Only some lines are wanted. Transcribe, exactly, the lines below from the line with "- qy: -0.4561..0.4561" up to and including the line with "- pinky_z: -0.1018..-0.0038".
[Start of Attachment]
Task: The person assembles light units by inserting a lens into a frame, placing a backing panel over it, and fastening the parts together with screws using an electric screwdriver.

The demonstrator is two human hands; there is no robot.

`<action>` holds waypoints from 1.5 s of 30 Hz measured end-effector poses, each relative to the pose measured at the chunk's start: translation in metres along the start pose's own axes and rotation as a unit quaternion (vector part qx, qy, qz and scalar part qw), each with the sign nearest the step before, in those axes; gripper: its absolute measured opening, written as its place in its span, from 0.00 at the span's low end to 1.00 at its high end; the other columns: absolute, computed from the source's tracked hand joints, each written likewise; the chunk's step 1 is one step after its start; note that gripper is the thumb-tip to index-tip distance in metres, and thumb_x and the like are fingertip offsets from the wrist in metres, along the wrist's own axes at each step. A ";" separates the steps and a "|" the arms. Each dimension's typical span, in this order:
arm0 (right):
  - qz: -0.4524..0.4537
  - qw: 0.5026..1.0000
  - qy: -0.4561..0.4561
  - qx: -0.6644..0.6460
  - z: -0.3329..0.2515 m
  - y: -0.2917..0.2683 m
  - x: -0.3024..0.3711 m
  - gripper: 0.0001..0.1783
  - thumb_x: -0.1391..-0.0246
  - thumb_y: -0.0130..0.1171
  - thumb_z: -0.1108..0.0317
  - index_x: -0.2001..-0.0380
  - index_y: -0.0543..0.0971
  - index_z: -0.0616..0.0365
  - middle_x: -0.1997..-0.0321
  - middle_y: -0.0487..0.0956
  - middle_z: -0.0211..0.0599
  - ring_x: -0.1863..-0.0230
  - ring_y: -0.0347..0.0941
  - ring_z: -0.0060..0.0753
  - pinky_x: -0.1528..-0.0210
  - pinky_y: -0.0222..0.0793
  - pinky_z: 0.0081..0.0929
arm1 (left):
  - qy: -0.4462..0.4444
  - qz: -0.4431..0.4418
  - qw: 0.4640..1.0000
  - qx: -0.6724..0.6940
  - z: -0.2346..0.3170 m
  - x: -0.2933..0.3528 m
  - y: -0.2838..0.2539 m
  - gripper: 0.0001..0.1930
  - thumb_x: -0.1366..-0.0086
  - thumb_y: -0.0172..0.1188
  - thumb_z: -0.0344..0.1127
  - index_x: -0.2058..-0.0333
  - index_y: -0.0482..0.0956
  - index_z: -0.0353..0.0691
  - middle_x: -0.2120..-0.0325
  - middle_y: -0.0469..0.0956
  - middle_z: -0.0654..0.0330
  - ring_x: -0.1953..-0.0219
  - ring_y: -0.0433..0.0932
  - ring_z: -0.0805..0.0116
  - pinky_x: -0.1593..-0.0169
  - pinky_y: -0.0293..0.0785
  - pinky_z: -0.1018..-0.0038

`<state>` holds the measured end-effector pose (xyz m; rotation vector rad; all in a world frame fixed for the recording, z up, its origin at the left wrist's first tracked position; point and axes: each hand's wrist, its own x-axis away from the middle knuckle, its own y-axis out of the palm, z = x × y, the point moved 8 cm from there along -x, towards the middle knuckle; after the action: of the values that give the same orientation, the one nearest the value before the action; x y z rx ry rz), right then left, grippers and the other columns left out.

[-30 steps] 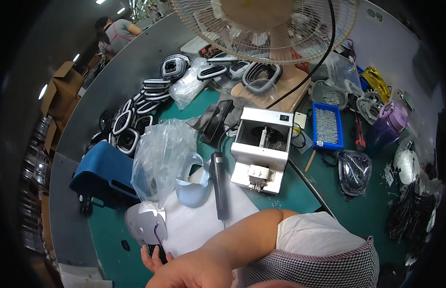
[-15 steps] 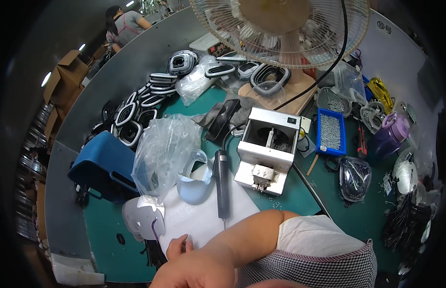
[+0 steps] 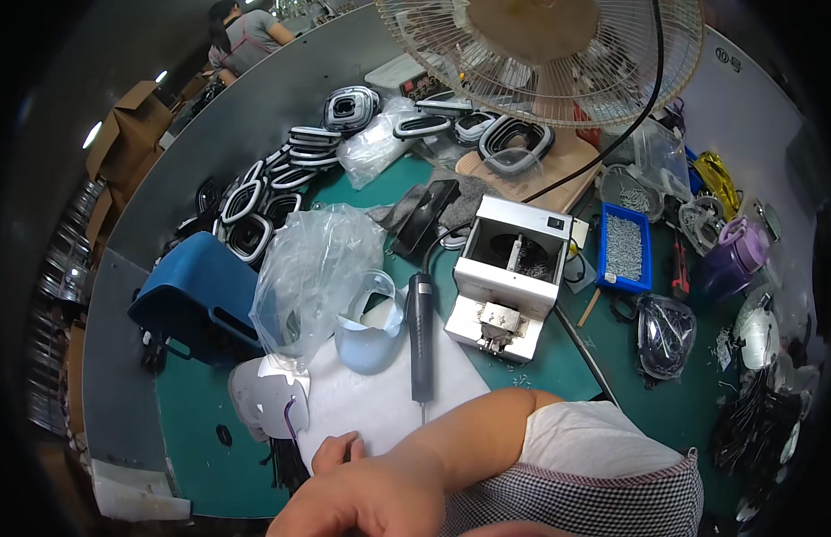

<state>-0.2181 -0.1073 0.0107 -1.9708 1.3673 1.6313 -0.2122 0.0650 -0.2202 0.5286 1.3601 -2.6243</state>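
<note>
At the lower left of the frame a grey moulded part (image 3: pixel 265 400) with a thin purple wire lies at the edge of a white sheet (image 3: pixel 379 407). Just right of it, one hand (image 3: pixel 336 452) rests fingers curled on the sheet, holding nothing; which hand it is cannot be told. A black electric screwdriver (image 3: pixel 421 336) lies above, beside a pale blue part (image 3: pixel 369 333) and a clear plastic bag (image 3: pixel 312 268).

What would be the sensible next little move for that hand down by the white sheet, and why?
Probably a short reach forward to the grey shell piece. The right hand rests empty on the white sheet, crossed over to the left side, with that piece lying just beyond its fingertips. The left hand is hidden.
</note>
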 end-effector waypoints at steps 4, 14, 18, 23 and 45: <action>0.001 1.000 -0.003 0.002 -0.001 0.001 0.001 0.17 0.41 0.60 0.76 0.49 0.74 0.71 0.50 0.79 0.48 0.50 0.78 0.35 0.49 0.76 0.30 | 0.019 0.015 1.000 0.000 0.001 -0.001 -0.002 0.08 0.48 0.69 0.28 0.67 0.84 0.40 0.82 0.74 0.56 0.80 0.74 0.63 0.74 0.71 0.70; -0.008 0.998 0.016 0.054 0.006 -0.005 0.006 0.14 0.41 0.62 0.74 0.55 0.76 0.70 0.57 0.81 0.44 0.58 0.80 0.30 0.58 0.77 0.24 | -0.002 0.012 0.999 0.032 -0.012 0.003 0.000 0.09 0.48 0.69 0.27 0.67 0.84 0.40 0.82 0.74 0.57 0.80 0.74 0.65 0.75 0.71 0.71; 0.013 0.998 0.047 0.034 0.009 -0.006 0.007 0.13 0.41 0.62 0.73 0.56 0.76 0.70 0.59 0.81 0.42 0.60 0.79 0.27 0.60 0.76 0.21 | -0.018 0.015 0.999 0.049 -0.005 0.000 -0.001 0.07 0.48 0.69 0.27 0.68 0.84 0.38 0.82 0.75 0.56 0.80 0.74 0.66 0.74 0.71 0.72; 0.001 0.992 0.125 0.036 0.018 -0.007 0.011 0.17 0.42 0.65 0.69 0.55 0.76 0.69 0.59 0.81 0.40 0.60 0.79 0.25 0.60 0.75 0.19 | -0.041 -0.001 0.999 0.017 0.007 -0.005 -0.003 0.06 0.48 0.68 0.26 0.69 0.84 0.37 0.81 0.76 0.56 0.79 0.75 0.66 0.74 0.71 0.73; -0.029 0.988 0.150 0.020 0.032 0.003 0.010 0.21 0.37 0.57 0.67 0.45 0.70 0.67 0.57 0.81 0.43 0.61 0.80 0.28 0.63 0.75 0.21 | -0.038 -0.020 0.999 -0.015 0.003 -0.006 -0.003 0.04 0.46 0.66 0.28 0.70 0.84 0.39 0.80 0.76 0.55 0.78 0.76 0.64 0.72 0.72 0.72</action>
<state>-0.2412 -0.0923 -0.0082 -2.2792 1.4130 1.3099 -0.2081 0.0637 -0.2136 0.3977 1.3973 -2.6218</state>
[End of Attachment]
• [ANSWER TO THE PROBLEM]:
  - qy: -0.4561..0.4561
  - qx: -0.6644..0.6460
  - z: -0.3329..0.2515 m
  - y: -0.2917..0.2683 m
  - x: -0.3024..0.3711 m
  - gripper: 0.0001..0.1783
  - thumb_x: -0.1391..-0.0246
  - thumb_y: -0.0130..0.1171
  - thumb_z: -0.1108..0.0317
  - index_x: -0.2001..-0.0380
  - index_y: -0.0543..0.0971
  - index_z: -0.0616..0.0365
  - middle_x: -0.1997..-0.0321
  - middle_y: -0.0487..0.0956
  - middle_z: -0.0211..0.0599
  - ring_x: -0.1863..-0.0230
  - ring_y: -0.0347..0.0941
  - ring_z: -0.0060..0.0753
  - pinky_x: -0.1528..-0.0210
  - pinky_y: -0.0222..0.0793
  - pinky_z: 0.0081..0.0929
arm1 (left):
  - qy: -0.4462..0.4444
  - qz: -0.4431..0.4418
  - qw: 0.4640..1.0000
  - qx: -0.6724..0.6940
  - z: -0.2346..0.3170 m
  - x: -0.2933..0.3528 m
  - y: -0.2838..0.2539 m
  - gripper: 0.0001..0.1930
  - thumb_x: -0.1366..-0.0086
  - thumb_y: -0.0172..0.1188
  - thumb_z: -0.0344..0.1127
  - index_x: -0.2058..-0.0333
  - index_y: -0.0482..0.0956
  - index_z: -0.0353..0.0691
  - middle_x: -0.2120..-0.0325
  - middle_y: -0.0469..0.0956
  - middle_z: -0.0654..0.0330
  - ring_x: -0.1953..-0.0219
  - ring_y: -0.0433..0.0932
  - ring_z: -0.0805..0.0116
  - pinky_x: -0.1593..-0.0169
  - pinky_y: -0.0293..0.0785
  - pinky_z: -0.1018..-0.0038

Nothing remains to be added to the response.